The 129 children enrolled were from poor, disadvantaged neighborhoods in Kingston, Jamaica. The children all had stunted growth — the result of malnutrition — which has been linked to poor cognitive development.
The intervention included nutritional supplementation and psychosocial stimulation. Children in the study were assigned to one of four intervention types: nutritional supplementation, psychosocial stimulation, both, or neither.
Nutritional supplementation involved receiving one kilogram of formula containing 66% of daily-recommended calories every week for two years. Psychosocial stimulation involved two years of weekly one-hour play sessions at home with trained community health aides who guided mothers. Structured activities included playing educational games, labeling household items, responding to the child's vocalizations and actions, and using picture books and songs that facilitated language acquisition.
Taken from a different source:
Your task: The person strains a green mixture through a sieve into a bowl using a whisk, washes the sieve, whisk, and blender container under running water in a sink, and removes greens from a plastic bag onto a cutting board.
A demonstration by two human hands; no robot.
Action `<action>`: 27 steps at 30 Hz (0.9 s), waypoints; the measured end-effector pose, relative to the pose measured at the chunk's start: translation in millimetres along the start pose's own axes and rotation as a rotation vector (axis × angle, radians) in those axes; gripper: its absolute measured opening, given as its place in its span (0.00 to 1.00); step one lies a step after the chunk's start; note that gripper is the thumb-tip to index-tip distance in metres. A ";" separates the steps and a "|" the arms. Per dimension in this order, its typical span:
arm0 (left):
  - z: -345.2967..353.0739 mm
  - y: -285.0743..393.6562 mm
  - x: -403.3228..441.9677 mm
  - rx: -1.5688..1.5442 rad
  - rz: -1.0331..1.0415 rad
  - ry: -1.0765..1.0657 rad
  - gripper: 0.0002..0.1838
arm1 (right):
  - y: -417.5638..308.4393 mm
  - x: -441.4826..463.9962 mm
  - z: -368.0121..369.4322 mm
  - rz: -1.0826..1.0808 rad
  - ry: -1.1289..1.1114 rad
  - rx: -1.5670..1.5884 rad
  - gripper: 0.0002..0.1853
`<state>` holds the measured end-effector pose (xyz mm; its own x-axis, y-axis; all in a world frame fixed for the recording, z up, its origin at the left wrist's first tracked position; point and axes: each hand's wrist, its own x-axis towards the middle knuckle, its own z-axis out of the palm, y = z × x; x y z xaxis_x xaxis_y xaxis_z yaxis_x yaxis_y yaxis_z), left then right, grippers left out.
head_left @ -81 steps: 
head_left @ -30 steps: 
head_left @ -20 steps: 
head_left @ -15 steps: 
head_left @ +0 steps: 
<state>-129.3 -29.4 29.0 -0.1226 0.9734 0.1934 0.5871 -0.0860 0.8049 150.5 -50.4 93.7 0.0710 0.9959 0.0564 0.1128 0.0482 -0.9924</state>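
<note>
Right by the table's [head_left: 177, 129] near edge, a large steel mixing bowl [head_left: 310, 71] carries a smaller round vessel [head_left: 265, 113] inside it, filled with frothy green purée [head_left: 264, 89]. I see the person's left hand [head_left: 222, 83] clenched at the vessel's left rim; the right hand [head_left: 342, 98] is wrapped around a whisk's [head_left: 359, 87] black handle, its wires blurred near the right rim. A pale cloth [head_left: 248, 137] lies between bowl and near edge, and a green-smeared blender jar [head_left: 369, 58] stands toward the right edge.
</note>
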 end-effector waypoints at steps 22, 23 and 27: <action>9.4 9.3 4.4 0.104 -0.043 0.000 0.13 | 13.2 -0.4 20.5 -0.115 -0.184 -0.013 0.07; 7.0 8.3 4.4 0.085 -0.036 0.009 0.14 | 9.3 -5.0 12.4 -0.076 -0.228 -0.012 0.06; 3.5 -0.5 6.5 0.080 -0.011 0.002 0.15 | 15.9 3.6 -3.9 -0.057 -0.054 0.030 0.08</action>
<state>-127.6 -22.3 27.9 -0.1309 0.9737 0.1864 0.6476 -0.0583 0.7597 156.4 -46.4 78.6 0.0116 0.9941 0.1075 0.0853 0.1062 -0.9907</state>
"A major focus of the weekly visits," Gertler explained, "was on improving the quality of the interaction between mother and child outside of the play sessions. At every visit, the use of homemade toys was demonstrated and the toys were left for the mother and child to use until the next visit when they were replaced with different ones.
"The intervention was innovative not only for its focus on structured activities to promote cognitive, language and socio-emotional development but also for its emphasis on supporting the mothers to promote their child's development," he added.
Twenty years later, the researchers found and re-interviewed most study participants. Those who had received the nutrition-only intervention experienced no long-term effect on their income, the researchers found. Meanwhile, the stimulation and stimulation-nutrition groups experienced such a similar income effect that the researchers analyzed them together in their study.
While the effects seen here in a developing country may vary from country to country, Gertler and his team are very excited about their results.
"These findings show that simple psychosocial stimulation through good parenting in early childhood for disadvantaged children can have substantial long term effects on human capital and labor market outcomes and can compensate for developmental delays," said Gertler. "The estimated impacts are substantially larger than the impacts reported for the U.S.-based interventions, suggesting that early childhood development interventions may be an especially effective strategy for improving long-term outcomes of disadvantaged children in developing countries."